▸ **Exercise requirements**
Please return the data word for word and leave out any picture it contains.

▸ **Supplied material**
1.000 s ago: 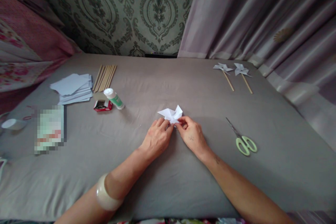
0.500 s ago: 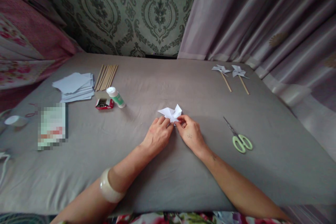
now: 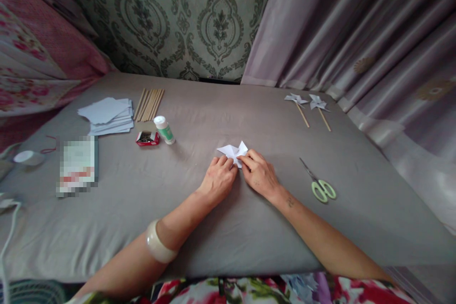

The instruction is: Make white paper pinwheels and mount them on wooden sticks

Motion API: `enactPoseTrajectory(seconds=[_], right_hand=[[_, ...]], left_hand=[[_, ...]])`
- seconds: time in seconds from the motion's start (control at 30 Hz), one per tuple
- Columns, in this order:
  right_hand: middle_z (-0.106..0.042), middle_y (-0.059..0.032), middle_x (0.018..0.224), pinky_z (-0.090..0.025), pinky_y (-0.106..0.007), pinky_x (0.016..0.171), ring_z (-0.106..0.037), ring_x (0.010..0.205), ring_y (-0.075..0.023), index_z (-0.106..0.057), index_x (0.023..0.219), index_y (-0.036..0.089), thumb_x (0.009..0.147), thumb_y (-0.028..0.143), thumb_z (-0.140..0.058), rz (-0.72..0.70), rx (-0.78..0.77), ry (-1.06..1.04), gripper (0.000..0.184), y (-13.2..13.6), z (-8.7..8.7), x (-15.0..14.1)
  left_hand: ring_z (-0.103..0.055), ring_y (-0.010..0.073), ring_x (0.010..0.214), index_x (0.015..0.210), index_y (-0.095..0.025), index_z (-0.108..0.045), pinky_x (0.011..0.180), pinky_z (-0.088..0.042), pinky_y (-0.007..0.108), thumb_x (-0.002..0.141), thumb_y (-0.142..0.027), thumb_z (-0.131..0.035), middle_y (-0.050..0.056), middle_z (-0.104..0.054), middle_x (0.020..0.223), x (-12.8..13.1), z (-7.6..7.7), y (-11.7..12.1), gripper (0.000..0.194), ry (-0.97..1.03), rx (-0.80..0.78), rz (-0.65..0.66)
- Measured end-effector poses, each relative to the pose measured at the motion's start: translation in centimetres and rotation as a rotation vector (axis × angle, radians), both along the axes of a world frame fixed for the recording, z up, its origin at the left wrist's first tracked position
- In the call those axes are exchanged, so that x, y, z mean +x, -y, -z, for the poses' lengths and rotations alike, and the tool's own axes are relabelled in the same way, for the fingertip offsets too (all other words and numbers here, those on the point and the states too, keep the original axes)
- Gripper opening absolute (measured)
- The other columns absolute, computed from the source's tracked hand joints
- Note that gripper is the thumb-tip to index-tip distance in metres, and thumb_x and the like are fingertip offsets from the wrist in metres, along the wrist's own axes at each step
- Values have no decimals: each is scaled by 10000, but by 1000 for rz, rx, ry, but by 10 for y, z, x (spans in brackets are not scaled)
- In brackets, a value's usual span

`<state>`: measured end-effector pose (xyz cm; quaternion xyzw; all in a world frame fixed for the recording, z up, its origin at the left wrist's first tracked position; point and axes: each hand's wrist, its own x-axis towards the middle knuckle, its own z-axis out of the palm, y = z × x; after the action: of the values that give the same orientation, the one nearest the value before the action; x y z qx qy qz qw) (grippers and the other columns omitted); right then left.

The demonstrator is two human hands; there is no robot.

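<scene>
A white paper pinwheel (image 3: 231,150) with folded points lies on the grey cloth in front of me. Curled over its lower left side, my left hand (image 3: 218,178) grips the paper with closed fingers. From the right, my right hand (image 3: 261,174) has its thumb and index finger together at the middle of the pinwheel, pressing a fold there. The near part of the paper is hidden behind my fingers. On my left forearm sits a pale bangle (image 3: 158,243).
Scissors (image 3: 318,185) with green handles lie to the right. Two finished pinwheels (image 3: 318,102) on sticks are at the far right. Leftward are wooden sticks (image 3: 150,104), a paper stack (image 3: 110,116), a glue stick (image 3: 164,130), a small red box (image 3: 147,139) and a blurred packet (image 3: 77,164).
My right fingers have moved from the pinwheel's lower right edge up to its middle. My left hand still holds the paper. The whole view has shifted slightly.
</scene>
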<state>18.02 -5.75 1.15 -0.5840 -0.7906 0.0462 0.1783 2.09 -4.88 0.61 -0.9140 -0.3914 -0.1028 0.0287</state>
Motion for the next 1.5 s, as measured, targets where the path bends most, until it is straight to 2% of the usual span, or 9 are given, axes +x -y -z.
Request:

▸ **Your response**
1.000 s ago: 
0.500 s ago: 
now: 

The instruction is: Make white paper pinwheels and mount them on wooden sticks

Motion API: `enactPoseTrajectory(seconds=[_], right_hand=[[_, ...]], left_hand=[[_, ...]])`
- seconds: time in seconds from the motion's start (control at 30 Hz), one per tuple
- Columns, in this order:
  right_hand: middle_z (-0.106..0.042), middle_y (-0.059..0.032), middle_x (0.018..0.224), pinky_z (-0.090..0.025), pinky_y (-0.106..0.007), pinky_x (0.016..0.171), ring_z (-0.106..0.037), ring_x (0.010..0.205), ring_y (-0.075..0.023), index_z (-0.106..0.057), index_x (0.023..0.219), index_y (-0.036..0.089), thumb_x (0.009..0.147), thumb_y (-0.028..0.143), thumb_z (-0.140..0.058), rz (-0.72..0.70), rx (-0.78..0.77), ry (-1.06..1.04), gripper (0.000..0.184), y (-13.2..13.6), z (-8.7..8.7), x (-15.0..14.1)
  left_hand: ring_z (-0.103..0.055), ring_y (-0.010..0.073), ring_x (0.010..0.214), index_x (0.015..0.210), index_y (-0.095..0.025), index_z (-0.108..0.045), pinky_x (0.011..0.180), pinky_z (-0.088..0.042), pinky_y (-0.007..0.108), thumb_x (-0.002..0.141), thumb_y (-0.142..0.027), thumb_z (-0.131..0.035), middle_y (-0.050..0.056), middle_z (-0.104..0.054), middle_x (0.020..0.223), x (-12.8..13.1), z (-7.6..7.7), y (-11.7..12.1), gripper (0.000..0.194), ry (-0.97..1.03), rx (-0.80..0.78), rz (-0.65..0.66)
- Measured end-effector poses, each relative to the pose measured at the motion's start: translation in centimetres and rotation as a rotation vector (axis × angle, radians), both along the axes of a world frame fixed for the recording, z up, its origin at the left wrist's first tracked position
- In the call those axes are exchanged, so that x, y, z mean +x, -y, -z, for the poses' lengths and rotations alike, and the tool's own axes are relabelled in the same way, for the fingertip offsets too (all other words and numbers here, those on the point and the states too, keep the original axes)
- Gripper opening absolute (measured)
- The other columns absolute, computed from the source's tracked hand joints
- Note that gripper is the thumb-tip to index-tip distance in metres, and thumb_x and the like are fingertip offsets from the wrist in metres, along the wrist's own axes at each step
- Values have no decimals: each is scaled by 10000, but by 1000 for rz, rx, ry, but by 10 for y, z, x (spans in brackets are not scaled)
- In brackets, a value's usual span

`<state>`: measured end-effector pose (xyz cm; quaternion xyzw; all in a world frame fixed for the recording, z up, its origin at the left wrist's first tracked position; point and axes: each hand's wrist, its own x-axis towards the middle knuckle, its own z-axis out of the palm, y = z × x; after the action: of the values that give the same orientation, the one nearest the value before the action; x y z qx qy qz qw) (grippers and the other columns omitted); right then left.

The demonstrator is two human hands; there is no robot.

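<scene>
A white paper pinwheel (image 3: 231,150) with folded points lies on the grey cloth in front of me. Curled over its lower left side, my left hand (image 3: 218,178) grips the paper with closed fingers. From the right, my right hand (image 3: 261,174) has its thumb and index finger together at the middle of the pinwheel, pressing a fold there. The near part of the paper is hidden behind my fingers. On my left forearm sits a pale bangle (image 3: 158,243).
Scissors (image 3: 318,185) with green handles lie to the right. Two finished pinwheels (image 3: 318,102) on sticks are at the far right. Leftward are wooden sticks (image 3: 150,104), a paper stack (image 3: 110,116), a glue stick (image 3: 164,130), a small red box (image 3: 147,139) and a blurred packet (image 3: 77,164).
My right fingers have moved from the pinwheel's lower right edge up to its middle. My left hand still holds the paper. The whole view has shifted slightly.
</scene>
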<state>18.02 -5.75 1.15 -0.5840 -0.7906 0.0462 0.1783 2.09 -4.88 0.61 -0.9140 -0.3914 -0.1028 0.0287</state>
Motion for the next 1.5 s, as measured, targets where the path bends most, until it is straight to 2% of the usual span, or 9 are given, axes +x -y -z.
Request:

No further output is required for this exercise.